The 18th hole is the opposite because it features a blind downhill approach shot. This is a par-5 that gradually doglegs left along the fairway and then takes a sharp left turn at the very end. There is a big valley (just rough, no hazards) as the fairway drops off and then dips back up to a steep false front on the green. It’s a pretty unusual hole that you’ll probably either love or hate depending on what score you walk away with.
One hole that caught my eye was the par-4 6th. This is the #1 handicap hole, playing at 438 yards from the longest tees (we were playing whites, which were 415 yards). It has one of the more narrow-feeling tee shots on the course. Most of Virginia is pretty open off the tee. The hole ultimately doglegs left and plays slightly uphill to a well-protected green. About 100 yards short of the green, a small ravine cuts across. It is full of rugged fescue rough and reminded me a little of The Riviera.
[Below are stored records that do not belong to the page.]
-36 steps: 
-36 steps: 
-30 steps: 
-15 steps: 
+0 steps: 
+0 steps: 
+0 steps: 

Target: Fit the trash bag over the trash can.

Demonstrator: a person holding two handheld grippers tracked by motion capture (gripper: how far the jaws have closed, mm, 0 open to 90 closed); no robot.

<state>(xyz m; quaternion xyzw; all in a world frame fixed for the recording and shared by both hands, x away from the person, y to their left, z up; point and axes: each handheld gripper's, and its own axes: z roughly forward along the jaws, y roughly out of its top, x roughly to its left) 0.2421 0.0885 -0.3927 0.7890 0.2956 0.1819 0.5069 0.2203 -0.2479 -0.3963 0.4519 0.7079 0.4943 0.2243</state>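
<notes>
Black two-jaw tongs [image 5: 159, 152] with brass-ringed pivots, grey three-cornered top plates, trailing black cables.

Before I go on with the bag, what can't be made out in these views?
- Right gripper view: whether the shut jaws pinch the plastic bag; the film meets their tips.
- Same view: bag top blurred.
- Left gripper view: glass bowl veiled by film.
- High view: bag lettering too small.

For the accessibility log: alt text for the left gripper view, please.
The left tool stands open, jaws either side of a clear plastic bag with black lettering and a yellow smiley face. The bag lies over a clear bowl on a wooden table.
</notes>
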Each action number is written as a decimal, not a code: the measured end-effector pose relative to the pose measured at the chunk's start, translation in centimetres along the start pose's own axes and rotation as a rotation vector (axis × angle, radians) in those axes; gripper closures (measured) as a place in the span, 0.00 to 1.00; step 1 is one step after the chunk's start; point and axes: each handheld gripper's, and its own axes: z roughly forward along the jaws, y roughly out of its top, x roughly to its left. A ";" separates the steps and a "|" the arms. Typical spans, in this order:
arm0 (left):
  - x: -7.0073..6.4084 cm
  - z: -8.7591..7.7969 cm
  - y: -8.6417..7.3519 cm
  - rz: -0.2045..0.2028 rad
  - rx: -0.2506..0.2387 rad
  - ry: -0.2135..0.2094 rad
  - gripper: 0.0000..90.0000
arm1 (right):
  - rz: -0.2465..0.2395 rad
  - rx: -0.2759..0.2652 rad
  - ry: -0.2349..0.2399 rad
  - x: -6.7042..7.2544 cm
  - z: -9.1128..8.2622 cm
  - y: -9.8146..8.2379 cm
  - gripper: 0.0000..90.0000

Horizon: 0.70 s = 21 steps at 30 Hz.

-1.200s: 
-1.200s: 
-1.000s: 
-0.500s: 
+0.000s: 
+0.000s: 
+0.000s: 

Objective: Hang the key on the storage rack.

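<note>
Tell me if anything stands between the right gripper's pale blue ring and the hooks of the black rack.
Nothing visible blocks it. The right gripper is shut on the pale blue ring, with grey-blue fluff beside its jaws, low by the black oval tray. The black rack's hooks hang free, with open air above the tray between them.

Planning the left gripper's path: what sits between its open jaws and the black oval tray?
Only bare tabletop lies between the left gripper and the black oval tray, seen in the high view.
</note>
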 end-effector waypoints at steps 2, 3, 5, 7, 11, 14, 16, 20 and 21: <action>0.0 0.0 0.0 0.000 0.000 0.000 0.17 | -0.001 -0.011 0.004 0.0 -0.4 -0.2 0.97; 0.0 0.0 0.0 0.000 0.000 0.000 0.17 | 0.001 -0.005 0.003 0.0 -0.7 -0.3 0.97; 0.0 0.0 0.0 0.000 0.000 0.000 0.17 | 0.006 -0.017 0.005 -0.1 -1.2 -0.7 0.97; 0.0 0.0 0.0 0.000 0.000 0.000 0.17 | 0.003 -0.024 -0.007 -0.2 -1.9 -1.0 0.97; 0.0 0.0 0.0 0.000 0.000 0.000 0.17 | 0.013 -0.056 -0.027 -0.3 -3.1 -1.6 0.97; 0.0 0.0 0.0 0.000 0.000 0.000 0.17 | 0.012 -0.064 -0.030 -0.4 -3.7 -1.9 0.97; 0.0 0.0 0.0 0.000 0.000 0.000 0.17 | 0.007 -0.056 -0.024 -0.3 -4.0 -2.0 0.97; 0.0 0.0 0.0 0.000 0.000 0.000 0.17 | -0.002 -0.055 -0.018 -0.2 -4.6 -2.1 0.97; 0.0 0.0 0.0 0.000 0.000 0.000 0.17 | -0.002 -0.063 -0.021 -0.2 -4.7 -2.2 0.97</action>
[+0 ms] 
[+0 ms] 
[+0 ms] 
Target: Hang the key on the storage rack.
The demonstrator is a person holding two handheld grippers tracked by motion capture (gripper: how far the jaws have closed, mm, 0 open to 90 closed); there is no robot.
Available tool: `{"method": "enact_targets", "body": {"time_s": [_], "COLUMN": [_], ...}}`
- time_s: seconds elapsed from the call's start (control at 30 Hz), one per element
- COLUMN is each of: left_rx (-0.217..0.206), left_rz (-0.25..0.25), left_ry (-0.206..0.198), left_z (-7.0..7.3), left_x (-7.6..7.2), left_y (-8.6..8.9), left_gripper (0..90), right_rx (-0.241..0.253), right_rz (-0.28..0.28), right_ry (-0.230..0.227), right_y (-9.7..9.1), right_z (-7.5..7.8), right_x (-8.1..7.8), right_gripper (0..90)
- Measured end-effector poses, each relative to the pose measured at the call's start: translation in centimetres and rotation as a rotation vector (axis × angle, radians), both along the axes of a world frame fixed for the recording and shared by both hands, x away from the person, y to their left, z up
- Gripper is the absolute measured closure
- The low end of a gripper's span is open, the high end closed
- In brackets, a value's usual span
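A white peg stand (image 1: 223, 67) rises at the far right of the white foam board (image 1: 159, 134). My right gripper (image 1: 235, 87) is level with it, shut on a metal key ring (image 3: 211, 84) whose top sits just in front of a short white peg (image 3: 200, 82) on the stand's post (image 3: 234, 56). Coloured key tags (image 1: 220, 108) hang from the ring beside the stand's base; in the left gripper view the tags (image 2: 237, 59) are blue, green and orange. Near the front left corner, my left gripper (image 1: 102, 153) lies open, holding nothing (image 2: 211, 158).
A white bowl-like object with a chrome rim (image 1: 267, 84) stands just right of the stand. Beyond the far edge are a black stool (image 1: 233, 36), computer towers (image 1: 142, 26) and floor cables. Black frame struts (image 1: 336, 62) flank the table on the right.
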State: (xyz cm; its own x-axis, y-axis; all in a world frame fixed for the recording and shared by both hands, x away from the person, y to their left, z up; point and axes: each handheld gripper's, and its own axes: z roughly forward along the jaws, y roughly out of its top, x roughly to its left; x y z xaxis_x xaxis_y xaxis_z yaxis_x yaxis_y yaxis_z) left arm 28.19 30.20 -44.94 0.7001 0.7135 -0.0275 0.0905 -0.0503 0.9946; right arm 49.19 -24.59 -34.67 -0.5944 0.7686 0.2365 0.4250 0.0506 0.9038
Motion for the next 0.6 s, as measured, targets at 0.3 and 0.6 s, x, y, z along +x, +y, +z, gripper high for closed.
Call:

Another hole that I liked, but wasn’t fully able to enjoy was the par-4 14th. This is a short hole that apparently has two green complexes. What I surmised was the normal green is to the left and has an awesome look to it. Two tall dead trees guard the front and then the bunkering is really nice. A hill frames this hole from behind. Unfortunately, this was not the green in play yesterday. Instead, we played to the back right green. It’s a bit longer and a little further uphill. The green itself is tiny and slanted very strongly from back to front. I don’t know if they switch back and forth, work is being done on the old green or if they are just fully transitioning to this new green complex on the right, but the one on the left seemed much more appealing to me and I wished we had played it instead (even though our team did end up with a birdie on this hole).
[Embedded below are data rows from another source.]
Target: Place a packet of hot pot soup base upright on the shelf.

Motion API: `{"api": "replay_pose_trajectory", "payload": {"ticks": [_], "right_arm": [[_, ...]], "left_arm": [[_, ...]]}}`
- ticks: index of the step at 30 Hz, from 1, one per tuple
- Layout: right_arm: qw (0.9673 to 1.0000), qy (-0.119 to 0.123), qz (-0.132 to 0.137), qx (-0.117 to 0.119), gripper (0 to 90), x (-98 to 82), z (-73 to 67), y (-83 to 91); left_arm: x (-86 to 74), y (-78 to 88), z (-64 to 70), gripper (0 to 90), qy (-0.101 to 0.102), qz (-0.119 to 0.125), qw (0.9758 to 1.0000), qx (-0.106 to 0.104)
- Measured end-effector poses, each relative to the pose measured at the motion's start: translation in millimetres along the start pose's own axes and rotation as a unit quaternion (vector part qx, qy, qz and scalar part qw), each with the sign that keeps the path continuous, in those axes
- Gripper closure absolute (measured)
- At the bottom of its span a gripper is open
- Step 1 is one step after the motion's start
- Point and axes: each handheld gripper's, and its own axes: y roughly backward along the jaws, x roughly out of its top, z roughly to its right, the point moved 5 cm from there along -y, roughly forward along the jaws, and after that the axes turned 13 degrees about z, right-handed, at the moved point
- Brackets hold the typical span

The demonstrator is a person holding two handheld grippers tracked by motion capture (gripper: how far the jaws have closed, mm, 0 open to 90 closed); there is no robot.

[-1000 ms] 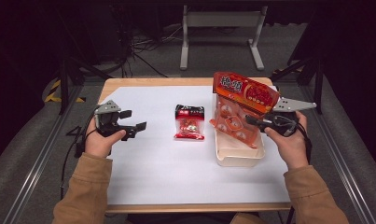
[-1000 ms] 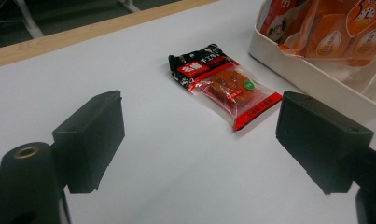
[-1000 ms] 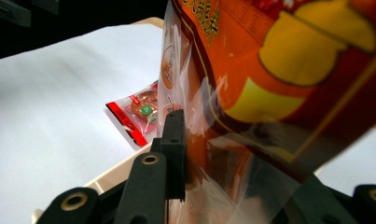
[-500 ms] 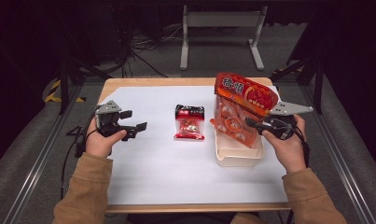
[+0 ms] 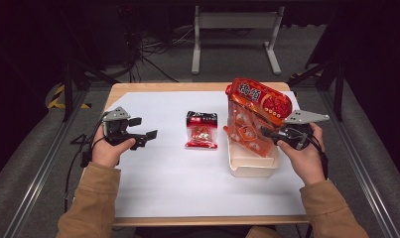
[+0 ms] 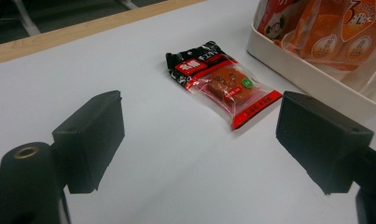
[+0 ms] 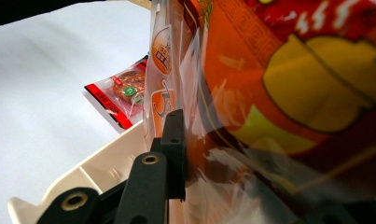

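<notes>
A large orange snack bag [image 5: 254, 116] stands tilted with its lower end inside a white tray [image 5: 252, 168] on the right of the table. My right gripper [image 5: 267, 134] is shut on the bag's right side. In the right gripper view the bag [image 7: 279, 93] fills the space between the jaws of this gripper [image 7: 255, 186], and one fingertip [image 7: 174, 149] presses on its film. A small red and black packet [image 5: 201, 130] lies flat in the middle of the white sheet. My left gripper [image 5: 145, 127] rests at the left, open and empty, pointing at the packet [image 6: 223, 81].
The white sheet [image 5: 163, 183] covers most of the wooden table [image 5: 153, 87]. The tray wall [image 6: 307, 77] stands just right of the packet, with the bag [image 6: 335, 28] inside it. A metal stand [image 5: 234, 29] and cables sit on the floor beyond the far edge.
</notes>
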Motion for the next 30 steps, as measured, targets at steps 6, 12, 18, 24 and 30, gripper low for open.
{"api": "replay_pose_trajectory", "payload": {"ticks": [6,12,18,24,30], "right_arm": [[0.9999,0.007,-0.011,-0.005,70.2,-1.0,-2.3,0.0],[0.9997,0.015,-0.02,-0.008,70.2,0.6,-3.9,0.7],[0.9995,0.016,-0.028,-0.007,70.2,9.4,-2.2,8.6],[0.9986,0.029,-0.041,-0.017,70.2,9.6,-8.0,3.1],[0.998,0.032,-0.051,-0.021,70.3,7.5,-8.1,4.6]], "left_arm": [[-0.2,-0.9,0.4,16.1,-0.001,-0.001,1.0,-0.002],[-0.2,-0.9,0.4,16.1,-0.003,-0.001,1.0,-0.003],[-1.4,0.0,-1.6,16.1,-0.001,-0.002,1.0,0.001],[-1.4,0.2,-1.3,16.1,-0.002,-0.002,1.0,0.0],[-1.5,-1.8,0.5,16.1,-0.001,-0.004,1.0,-0.002]]}}
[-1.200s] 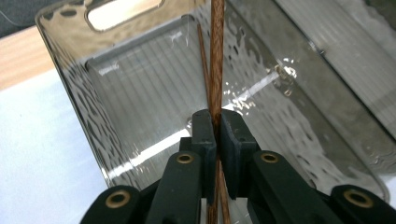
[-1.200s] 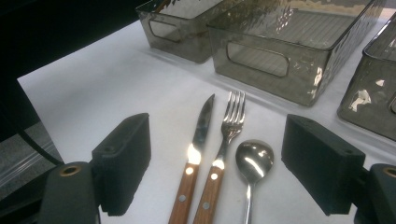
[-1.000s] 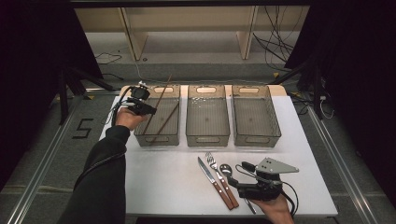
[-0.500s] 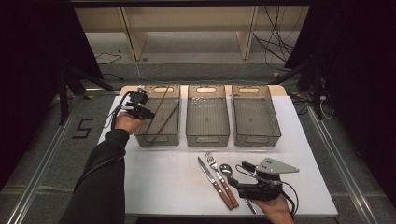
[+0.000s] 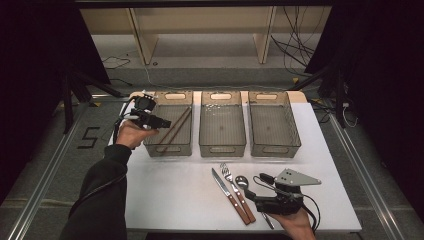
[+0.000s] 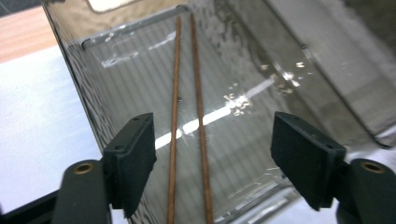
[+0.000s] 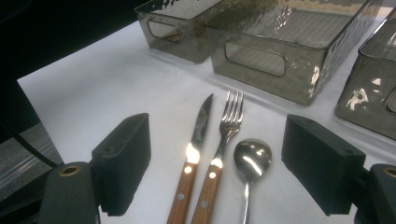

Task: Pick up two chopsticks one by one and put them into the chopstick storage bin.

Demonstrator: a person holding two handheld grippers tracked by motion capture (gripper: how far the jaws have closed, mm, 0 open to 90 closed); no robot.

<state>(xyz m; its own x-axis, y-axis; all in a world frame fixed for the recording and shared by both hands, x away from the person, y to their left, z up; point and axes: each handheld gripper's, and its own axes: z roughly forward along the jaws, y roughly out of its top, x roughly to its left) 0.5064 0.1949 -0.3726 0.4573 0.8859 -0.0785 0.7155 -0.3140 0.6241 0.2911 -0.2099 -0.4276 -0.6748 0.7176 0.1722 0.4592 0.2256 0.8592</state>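
Observation:
Two brown chopsticks (image 5: 175, 126) (image 6: 187, 116) lie lengthwise in the left smoky clear bin (image 5: 170, 145) (image 6: 116, 70). My left gripper (image 5: 161, 121) (image 6: 212, 158) hovers open over that bin's left rim, with the chopsticks below its jaws and nothing held. On the white table near the front lie a wood-handled knife (image 5: 230, 195) (image 7: 194, 154), a wood-handled fork (image 5: 237, 192) (image 7: 224, 135) and a metal spoon (image 5: 243, 182) (image 7: 251, 161), side by side. My right gripper (image 5: 260, 197) (image 7: 217, 163) sits open just right of them, low over the table, empty.
A middle bin (image 5: 222, 142) (image 7: 280, 51) and a right bin (image 5: 274, 142) (image 7: 369, 93) stand empty beside the left one. The white table (image 5: 170, 195) has open surface at front left. Shelving and cables lie beyond the far edge.
The left gripper has shifted slightly toward me along the left bin's rim. The right gripper has stayed put by the cutlery.

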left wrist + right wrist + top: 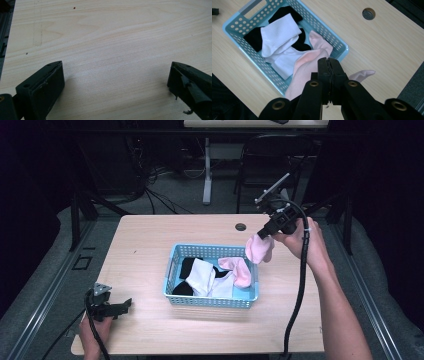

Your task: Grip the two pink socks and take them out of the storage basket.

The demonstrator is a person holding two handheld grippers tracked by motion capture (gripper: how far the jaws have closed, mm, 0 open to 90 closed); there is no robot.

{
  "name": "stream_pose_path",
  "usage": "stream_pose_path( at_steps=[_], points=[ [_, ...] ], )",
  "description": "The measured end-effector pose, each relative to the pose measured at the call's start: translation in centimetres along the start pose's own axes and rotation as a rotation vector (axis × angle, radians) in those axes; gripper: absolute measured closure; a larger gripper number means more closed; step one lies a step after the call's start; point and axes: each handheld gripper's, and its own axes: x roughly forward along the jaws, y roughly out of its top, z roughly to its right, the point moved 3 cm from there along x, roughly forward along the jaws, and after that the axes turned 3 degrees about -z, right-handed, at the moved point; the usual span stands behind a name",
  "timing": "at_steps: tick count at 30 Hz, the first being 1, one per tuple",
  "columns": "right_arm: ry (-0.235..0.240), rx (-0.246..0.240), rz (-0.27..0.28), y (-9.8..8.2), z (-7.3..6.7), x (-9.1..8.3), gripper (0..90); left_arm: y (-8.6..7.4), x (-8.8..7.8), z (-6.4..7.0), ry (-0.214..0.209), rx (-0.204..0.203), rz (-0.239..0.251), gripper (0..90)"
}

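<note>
1. The right gripper (pixel 263 231) hung above the tabletop (pixel 150 240) just beyond the far right corner of the basket (pixel 172 265), its jaws pressed together on a pink sock (pixel 260 248) that dangled beneath them, clear of the wood.
2. In the right gripper view, the right gripper (pixel 329 65) showed its two black jaws meeting edge to edge, with the pink sock (pixel 304 72) pinched between them; one end of the fabric trailed over the basket rim (pixel 342 48) and the other end showed past the jaws above the bare tabletop (pixel 387 40).
3. The light blue perforated basket sat near the middle of the tabletop and held white socks (pixel 202 276), black socks (pixel 187 266) and a second pink sock (pixel 239 268), which lay against its right wall.
4. In the right gripper view, the white socks (pixel 278 37) lay on top of the black socks (pixel 253 38), and the second pink sock (pixel 318 40) lay beside them at the wall nearest the gripper.
5. The left gripper (pixel 120 306) rested low at the near left corner of the tabletop, well apart from the basket, held by the person's left hand (pixel 97 330).
6. In the left gripper view, the left gripper (pixel 116 82) had its jaws spread wide over plain wood grain (pixel 112 37), with nothing between them.
7. A round cable hole (pixel 241 226) pierced the tabletop behind the basket.
</note>
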Motion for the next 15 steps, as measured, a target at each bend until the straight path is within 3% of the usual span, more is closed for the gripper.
stream_pose_path(
  at_steps=[15],
  points=[
    [-0.058,0.145,-0.028,-4.9,5.0,0.6,89.1,0.0,0.0,0.0,0.000,0.000,0.000,0.9]
  ],
)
The course was in winter condition and certainly not looking as pretty as I know it can. That said, it played nicely. The tee boxes were really good, though most of the par-3s were heavily sanded. The fairways have a bermuda turf that is very, very thatchy, fluffy and grabby. Don’t expect to pick balls clean and be sure to follow through or you will hit it fat. The rough was dormant bermuda. It was cut down and we benefitted from being able to place our balls in the scramble format. Even though it wasn’t deep, it was still pretty grabby and the ball would settle in easily.
We didn’t end up playing out of any bunkers, but we recovered our fair share of poorly hit balls out of the sand. The bunkers were absolutely perfect from what I encountered. Lastly, the greens were very nice. They were just receptive enough and rolling pure at medium/fast speeds. They did have a light topdressing that did not affect any putts. The greens were definitely not as fast as they looked and I’m sure they can really get these surfaces humming whenever they want to ramp up the speed.
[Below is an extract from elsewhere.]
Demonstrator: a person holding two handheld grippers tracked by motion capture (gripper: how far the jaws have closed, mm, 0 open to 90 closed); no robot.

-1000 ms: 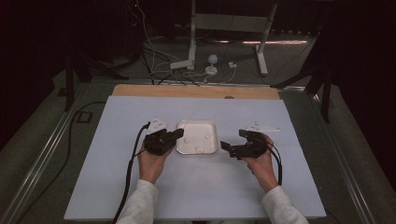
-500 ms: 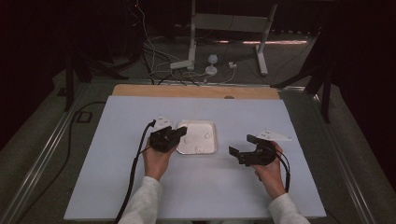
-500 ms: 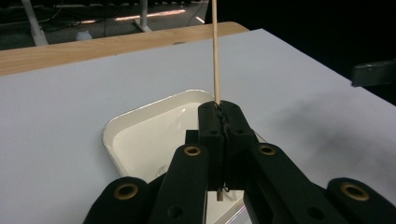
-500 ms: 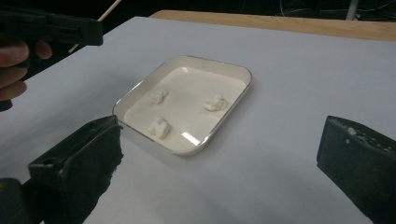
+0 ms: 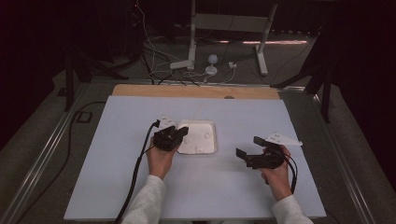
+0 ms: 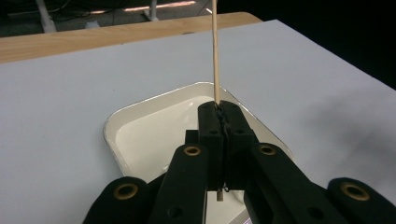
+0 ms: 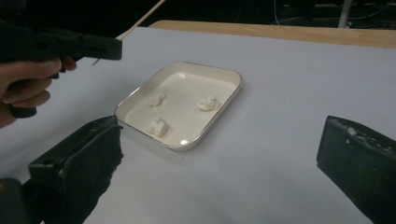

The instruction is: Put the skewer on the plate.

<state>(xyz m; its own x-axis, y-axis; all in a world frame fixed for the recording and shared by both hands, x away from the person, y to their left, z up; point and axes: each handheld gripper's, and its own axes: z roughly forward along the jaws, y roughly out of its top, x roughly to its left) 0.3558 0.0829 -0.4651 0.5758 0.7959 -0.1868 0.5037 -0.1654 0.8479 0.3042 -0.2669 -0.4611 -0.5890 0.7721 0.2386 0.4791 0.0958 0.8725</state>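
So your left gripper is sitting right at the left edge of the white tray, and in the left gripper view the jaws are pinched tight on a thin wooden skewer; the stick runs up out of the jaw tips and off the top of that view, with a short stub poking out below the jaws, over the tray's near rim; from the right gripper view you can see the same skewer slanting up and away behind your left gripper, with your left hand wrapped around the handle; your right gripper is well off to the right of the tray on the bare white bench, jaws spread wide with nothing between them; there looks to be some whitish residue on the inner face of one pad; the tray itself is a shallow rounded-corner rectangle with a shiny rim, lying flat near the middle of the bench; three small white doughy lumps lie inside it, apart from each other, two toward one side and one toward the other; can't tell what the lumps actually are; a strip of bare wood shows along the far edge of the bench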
Though Virginia Country Club has plenty of character and challenge, and the club facilities are nice, I honestly wasn’t as impressed as I wanted to be. Some of that had to do with the winter look of the course, which surely isn’t the best aesthetic presentation. Factor that in with a hefty price tag just to get on the course and it was all a bit of a letdown. I sure wouldn’t mind playing here again during a better time of year and not stuck in an ultra-slow tournament format, but I wouldn’t break the bank to come back. It’s likely a one and done for me unless a very friendly member invites me out for a redemption round.